Reframing Visualization

By now, you’ve probably realized you’re perfectly able to visualize. Nonetheless, if you’re a hypnosis professional, you may still encounter clients who claim to not be able to visualize.

To solve this problem, you can run them through the same exercises you just did. After they’ve successfully described their faces and color of their home, explain how that’s all the visualization you truly expect. That will work most of the time.

There’s an elegant way of bypassing the visualization problem when a client seems dead set on maintaining the belief that they can’t visualize. Just ask them a simple question:

“If you could visualize, what would it be like?”

Very often, they’ll start describing what they think a visualization is supposed to be. 

As you may have guessed, that’s a visualization in and of itself, but they still may not be convinced. No problem. In that case, you can simply say:

“Then pretend you’re visualizing and go with it.”
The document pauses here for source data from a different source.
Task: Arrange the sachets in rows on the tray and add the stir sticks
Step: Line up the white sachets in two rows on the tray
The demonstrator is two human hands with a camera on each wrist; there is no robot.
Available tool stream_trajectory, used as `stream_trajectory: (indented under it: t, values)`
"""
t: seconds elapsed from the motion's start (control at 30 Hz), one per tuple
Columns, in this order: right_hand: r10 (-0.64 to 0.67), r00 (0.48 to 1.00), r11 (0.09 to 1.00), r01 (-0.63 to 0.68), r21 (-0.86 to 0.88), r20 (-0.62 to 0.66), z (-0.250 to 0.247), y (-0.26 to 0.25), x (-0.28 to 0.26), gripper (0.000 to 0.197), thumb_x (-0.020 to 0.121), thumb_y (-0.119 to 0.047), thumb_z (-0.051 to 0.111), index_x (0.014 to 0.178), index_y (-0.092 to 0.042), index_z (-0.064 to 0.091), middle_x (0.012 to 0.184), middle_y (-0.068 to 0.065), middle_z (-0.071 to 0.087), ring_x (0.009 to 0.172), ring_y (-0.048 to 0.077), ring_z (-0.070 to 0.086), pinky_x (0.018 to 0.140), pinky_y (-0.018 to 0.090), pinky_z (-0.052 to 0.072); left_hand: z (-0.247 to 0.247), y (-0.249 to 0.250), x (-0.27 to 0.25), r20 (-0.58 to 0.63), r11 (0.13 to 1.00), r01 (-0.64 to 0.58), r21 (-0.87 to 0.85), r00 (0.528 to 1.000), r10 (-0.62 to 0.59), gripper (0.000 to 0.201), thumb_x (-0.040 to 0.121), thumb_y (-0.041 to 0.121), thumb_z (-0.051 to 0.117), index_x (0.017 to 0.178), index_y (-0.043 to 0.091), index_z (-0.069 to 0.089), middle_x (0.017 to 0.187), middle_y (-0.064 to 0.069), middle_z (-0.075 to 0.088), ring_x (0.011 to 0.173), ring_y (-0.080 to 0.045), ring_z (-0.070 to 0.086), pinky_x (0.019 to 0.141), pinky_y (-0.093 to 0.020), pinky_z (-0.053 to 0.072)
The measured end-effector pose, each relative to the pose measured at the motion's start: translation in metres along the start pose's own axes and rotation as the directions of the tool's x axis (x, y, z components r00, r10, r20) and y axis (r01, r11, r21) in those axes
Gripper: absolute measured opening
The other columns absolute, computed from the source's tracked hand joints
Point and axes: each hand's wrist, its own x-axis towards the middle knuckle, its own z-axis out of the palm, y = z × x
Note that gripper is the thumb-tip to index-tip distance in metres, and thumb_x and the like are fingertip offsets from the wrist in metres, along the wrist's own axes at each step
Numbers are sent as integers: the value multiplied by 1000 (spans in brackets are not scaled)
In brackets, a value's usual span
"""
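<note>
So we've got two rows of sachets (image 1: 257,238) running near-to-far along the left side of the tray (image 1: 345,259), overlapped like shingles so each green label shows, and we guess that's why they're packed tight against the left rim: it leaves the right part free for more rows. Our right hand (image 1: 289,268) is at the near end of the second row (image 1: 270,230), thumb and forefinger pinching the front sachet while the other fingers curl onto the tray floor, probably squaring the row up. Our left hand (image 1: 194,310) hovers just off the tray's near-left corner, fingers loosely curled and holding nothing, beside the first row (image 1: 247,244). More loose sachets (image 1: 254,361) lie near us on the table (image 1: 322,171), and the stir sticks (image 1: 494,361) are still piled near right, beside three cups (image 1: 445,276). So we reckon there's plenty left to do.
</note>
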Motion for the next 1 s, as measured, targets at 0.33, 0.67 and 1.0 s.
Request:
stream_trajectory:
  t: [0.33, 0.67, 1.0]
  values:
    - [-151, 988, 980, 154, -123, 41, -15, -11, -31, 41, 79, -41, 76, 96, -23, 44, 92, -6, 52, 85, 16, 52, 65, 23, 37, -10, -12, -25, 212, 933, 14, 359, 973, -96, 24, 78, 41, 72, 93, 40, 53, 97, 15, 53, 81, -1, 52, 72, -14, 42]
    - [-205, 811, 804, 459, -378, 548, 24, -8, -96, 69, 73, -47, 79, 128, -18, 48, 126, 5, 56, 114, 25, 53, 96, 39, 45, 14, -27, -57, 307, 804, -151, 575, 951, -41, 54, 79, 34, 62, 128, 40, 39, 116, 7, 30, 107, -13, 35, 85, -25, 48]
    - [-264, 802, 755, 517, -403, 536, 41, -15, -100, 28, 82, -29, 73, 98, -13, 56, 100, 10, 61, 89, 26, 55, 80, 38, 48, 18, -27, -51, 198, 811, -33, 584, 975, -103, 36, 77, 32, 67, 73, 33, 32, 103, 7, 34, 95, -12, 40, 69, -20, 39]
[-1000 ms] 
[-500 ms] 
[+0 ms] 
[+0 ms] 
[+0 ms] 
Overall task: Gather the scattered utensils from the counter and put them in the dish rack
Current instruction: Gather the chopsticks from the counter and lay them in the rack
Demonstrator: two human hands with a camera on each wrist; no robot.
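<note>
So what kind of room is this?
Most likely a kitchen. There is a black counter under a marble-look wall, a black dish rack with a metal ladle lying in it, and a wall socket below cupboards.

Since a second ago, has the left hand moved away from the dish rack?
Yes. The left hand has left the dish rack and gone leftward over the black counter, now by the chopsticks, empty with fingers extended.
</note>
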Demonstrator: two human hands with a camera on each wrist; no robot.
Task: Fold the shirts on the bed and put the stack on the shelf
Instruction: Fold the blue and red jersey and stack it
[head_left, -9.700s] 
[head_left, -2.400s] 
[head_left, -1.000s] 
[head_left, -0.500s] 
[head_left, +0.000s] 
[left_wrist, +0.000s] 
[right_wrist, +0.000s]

The visualization will work whether they think they’re visualizing or not. If you tell them to pretend, they’ll be satisfied that they’re not expected to actually visualize, while at the same time following your instructions perfectly.

As for self hypnosis, it gets easier with practice. So if you’re still struggling with not being able to visualize as well as you’d like to, pretend you’re visualizing and keep pretending until you forget that was even an issue.

How to Hypnotize an Aphantasic Client

We honestly believe that most people who claim to suffer from aphantasia are in fact expressing misconceptions about the nature of visualization.

That being said, we cannot deny that real aphantasia exists. There are people who are indeed completely unable to generate even the blurriest and most vague visual mental representations. These are rare cases indeed, but they exist nonetheless. 

Should a hypnotist identify a truly aphantasic client, reframing the meaning of visualization won't work. To achieve results in these circumstances, it becomes necessary to use alternative techniques.

The minds of truly aphantasic people use different and unusual mechanisms to recall visual information. An expert hypnotist might be able to identify these mechanisms by calibrating the client's experience and asking relevant questions, but there is possibly a simpler solution.

Visual, Auditory and Kinesthetic (V.A.K.) are the three modalities (or representational systems) our brains use to process information. All three modalities can be used in hypnosis. Each modality has sub-categories called submodalities, a concept that is used extensively in neurolinguistic programming (NLP) for a wide variety of purposes.

Notice that, with multiple representational systems at our disposal and the possibilities each of them has to offer, it's not necessary to rely heavily on just one of them to create change. To put it more simply: when a client is convinced that they cannot visualize, just use a different modality instead.

It a client says "I can't visualize it", you may respond with "but you don't have to visualize. Maybe you can... feel it... or perhaps even... hear it." These embedded commands denote a shift in the hypnotist's strategy, where they'll resort to other representational systems to induce trance and  create change.

Aphantasia is just one of the several possible situations that highlight the importance of having flexibility of behavior as a hypnotist. This kind of flexibilty is the defining feature of Mike Mandel's Neo-Ericksonian approach, and a requirement for performing masterful hypnotic work.